In my hobby project, I started always passing an allocator argument to every function or object which requires allocation (inspired by Zig) and I love it so far. Often I can just pass a bump pointer allocator or a stack-based allocator and do not care about deallocation of individual objects. I also wrote a simple unit testing framework to test out-of-memory conditions because it's easy to do when you're in control of allocators. Basically I inject an allocator which calculates how many allocations are done when a unit test is run, and then unit tests are later rerun again by injecting OOM at every known allocation point. A lot of bugs and crashes happen when an OOM is encountered because such paths are rarely tested. The idea of my pet project is a very resilient HTTP server with request-scoped allocations and recovery from OOM without crashes.
Adding that when many linux distributions face OOM, a killer daemon steps in and might kill your service even if you were handling the situation properly.
Interestingly (confusingly), Linux's OOM killer is invoked for a different notion of OOM than a null return from malloc / bad_alloc exception. On a 64-bit machine, the latter will pretty much only ever happen if you set a vsize ulimit or you pass an absurd size into malloc. The OOM killer is the only response when you actually run out of memory.
If you want to avoid your program triggering the OOM killer all on its own, you need to set up a vsize such that you'll get an application level error before actually exhausting memory. Even that isn't completely foolproof (obviously anyone with a shell can allocate a large amount of RAM), but in practice -- if your program is the only significant thing on the system -- you can get it to be very reliable this way.
Add in some cgroup settings and you should be able to keep your program from being OOM killed at all, though that step is a bit more complex.
I wonder if it is possible to avoid OOM by making sure that all allocations are done from a named (on disk, not shm) memory file. This way in principle is always possible to swap to disk and never overcommit.
I guess in practice the kernel might be in such dire straits that it is not able to even swap to disk and might need to kill indiscriminately.
That would have to be all allocations in all processes (and the kernel and drivers)
In extreme circumstances, the OOM killer can decide to kill your process even if it barely uses any memory (a simple way to get there is by fork-bombing copies of such processes)
You would also need to prevent overcommit of disk; you'd typically mmap to a sparse file, and then you've got the same problem of overcommit on disk as you did in memory.

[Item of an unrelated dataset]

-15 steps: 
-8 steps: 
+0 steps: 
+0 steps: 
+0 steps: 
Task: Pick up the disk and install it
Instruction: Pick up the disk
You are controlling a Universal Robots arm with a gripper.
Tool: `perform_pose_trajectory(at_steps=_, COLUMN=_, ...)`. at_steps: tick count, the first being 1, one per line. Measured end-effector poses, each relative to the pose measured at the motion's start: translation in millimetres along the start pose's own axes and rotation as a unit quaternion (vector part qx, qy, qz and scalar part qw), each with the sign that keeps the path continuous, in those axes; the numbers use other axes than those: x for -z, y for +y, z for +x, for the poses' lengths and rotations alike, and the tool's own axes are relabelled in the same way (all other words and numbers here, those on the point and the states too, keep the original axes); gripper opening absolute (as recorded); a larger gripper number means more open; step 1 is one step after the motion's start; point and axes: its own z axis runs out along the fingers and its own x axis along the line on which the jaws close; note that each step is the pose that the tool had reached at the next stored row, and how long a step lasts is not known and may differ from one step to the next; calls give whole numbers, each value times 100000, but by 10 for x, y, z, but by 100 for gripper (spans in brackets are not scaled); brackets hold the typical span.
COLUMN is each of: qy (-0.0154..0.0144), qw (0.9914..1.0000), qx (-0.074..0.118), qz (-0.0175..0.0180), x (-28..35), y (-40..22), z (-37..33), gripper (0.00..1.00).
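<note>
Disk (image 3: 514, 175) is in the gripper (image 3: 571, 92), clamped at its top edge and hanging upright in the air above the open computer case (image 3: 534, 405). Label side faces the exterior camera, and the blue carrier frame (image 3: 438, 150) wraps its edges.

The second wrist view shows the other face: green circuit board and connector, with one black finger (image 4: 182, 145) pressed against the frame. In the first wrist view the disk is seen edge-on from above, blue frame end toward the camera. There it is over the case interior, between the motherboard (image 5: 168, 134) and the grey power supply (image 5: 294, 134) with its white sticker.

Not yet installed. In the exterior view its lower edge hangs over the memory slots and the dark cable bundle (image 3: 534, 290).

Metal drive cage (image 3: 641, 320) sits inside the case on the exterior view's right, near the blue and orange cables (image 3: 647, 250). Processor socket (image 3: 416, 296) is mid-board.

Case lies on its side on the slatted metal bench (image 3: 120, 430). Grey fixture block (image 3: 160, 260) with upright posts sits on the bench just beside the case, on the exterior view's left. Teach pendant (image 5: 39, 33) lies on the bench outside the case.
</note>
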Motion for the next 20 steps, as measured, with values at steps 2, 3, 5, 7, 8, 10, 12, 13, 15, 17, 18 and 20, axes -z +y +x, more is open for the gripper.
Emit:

If you're going to do drastic things, you can configure Linux's memory overcommit behavior, although strictly avoiding overcommit usually results in trouble from software not written with that in mind.
The idea is that the server must have a known allocation budget, similar to Java's max heap size. There's a tree of allocators, i.e. a temporarily created arena allocator needs initial memory for its arena, so it can grab it from the root allocator. And the root allocator ultimately must be fixed-size and deterministic. Sure if there are other processes in the system allocating without concern for other apps, then the OOM killer can kill the server. But if there's no such process, I think it should be pretty stable.
Oh wow that is a really interesting test solution. That would be an interesting thing to add to all zig tests (I know they already have the testing allocator and good valgrind support but I don't think that tests/simulates oom).
I love things like these that use existing tests and expand the to just test further thing in already covered flows. We have done similar things at my work where we test expansion of data models against old models to check that we cover upgrade scenarios.
This is a clear sign of a badly designed language. You should never see a fixed-size (less than page size) allocation fail, simply because there's nothing you can reasonably do if it does fail. Either you should crash or it should block until it is possible again.
(Where crash means a worker process or something limited to something less than the entire system. See Erlang for the logical extension of this.)
I realize this implies Windows and Java are badly designed and my answer to that is "yes".
So if my browser tries to allocate memory for a tab and the allocation fails it should just crash or block instead of handling the failure gracefully by not creating a new tab and telling me the system is running low on memory?
As long as the syscalls don't themselves fail, it's no problem until you run out of address space. At which point you should crash because you probably need to allocate to handle any reasonable errors.
I've been using this helper: https://github.com/judofyr/zini/blob/ea91f645b7dc061adcedc91.... It starts by making the first allocation fail, then the second, then the third, and so on. As long as it returns OutOfMemory (without leaking memory) then everything is fine.